------ Data for this task

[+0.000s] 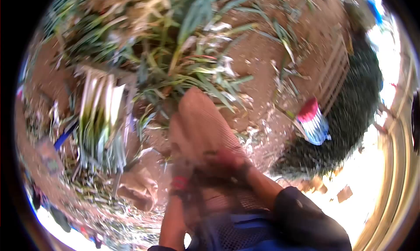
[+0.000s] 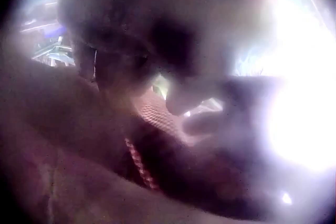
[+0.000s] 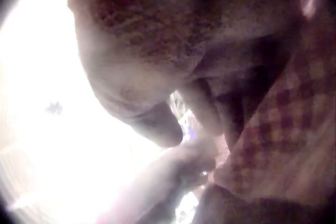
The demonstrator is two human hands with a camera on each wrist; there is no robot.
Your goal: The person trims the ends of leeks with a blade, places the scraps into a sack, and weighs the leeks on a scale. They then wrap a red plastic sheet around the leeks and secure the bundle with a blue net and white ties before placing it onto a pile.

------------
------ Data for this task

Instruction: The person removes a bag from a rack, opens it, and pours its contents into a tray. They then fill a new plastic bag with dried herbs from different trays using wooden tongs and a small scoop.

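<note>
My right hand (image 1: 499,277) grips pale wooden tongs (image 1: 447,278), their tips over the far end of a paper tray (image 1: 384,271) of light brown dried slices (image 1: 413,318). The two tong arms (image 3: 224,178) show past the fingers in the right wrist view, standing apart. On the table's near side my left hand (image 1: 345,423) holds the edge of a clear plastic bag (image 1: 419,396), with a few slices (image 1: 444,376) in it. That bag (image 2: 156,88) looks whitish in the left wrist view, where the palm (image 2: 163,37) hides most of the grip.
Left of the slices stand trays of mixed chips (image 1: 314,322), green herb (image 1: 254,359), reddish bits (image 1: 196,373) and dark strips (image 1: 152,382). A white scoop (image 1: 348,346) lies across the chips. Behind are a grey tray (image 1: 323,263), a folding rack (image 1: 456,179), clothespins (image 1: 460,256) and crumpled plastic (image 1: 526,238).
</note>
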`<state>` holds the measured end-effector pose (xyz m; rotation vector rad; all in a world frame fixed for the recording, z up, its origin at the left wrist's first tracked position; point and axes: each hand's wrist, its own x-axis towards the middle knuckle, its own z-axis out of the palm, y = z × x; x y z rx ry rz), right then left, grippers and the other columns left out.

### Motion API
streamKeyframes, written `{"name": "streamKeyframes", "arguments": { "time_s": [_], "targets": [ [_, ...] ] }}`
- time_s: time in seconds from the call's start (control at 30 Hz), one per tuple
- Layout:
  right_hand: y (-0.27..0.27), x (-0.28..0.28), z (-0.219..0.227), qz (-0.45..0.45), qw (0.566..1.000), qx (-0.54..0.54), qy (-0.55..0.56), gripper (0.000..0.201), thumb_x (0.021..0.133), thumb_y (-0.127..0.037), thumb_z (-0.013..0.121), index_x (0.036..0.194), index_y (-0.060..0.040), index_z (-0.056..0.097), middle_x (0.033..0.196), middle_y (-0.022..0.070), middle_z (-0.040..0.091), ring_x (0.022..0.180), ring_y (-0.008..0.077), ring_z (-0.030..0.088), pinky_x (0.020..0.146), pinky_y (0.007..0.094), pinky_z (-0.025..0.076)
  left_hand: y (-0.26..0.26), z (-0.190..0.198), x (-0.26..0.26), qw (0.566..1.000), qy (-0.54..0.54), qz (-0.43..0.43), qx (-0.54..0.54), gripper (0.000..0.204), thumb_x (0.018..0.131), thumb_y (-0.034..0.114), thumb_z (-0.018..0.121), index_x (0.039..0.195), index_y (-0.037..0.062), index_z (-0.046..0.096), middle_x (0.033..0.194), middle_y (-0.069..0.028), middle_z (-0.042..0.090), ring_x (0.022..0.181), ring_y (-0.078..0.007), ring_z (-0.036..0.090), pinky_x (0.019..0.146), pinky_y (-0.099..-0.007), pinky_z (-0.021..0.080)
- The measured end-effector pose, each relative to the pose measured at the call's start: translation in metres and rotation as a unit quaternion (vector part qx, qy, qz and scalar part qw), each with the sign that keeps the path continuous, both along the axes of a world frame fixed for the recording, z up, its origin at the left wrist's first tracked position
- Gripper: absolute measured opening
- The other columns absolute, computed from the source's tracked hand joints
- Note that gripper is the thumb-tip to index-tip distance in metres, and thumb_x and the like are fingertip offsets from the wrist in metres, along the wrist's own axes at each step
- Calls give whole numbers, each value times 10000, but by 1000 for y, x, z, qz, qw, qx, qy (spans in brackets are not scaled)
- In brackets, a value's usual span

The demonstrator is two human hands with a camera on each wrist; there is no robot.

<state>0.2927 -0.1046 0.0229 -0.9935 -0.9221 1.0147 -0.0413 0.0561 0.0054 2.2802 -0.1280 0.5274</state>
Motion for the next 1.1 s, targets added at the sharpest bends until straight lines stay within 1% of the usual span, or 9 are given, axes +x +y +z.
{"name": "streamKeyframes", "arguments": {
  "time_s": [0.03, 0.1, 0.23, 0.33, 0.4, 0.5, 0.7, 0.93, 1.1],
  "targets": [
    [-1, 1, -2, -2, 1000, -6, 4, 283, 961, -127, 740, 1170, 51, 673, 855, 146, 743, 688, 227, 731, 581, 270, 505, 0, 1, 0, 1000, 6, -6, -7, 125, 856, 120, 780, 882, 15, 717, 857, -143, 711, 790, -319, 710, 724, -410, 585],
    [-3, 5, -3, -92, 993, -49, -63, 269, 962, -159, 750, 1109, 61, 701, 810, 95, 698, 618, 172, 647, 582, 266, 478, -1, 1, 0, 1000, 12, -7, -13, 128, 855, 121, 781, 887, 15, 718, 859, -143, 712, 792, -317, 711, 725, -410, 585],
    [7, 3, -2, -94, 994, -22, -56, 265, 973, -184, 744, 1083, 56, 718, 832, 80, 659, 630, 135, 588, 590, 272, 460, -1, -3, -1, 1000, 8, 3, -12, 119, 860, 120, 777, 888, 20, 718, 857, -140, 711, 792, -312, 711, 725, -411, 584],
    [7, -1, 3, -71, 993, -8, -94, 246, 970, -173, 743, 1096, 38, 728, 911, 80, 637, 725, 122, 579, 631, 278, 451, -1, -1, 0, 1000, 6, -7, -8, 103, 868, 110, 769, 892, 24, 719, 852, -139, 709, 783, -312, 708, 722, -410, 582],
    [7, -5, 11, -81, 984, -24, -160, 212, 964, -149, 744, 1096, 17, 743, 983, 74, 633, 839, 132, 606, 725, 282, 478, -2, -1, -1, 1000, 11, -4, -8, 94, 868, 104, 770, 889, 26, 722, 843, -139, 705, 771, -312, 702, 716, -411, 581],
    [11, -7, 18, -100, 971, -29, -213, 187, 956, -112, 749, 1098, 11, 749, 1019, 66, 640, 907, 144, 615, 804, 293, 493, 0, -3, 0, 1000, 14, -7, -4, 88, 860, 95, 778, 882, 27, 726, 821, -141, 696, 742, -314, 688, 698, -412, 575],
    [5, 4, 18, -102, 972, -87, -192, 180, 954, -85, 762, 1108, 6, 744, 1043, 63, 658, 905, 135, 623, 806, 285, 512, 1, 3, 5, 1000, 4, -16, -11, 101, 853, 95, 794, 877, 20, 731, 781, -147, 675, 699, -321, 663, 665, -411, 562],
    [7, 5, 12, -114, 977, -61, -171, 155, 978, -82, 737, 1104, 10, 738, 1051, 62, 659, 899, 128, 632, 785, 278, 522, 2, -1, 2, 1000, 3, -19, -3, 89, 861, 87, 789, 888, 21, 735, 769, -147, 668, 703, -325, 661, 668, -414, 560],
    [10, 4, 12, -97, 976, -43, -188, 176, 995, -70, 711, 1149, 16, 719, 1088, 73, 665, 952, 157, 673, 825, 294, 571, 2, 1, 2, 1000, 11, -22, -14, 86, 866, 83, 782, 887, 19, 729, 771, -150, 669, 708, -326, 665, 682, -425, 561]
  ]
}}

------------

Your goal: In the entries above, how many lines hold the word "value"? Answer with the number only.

Solution for this problem: 2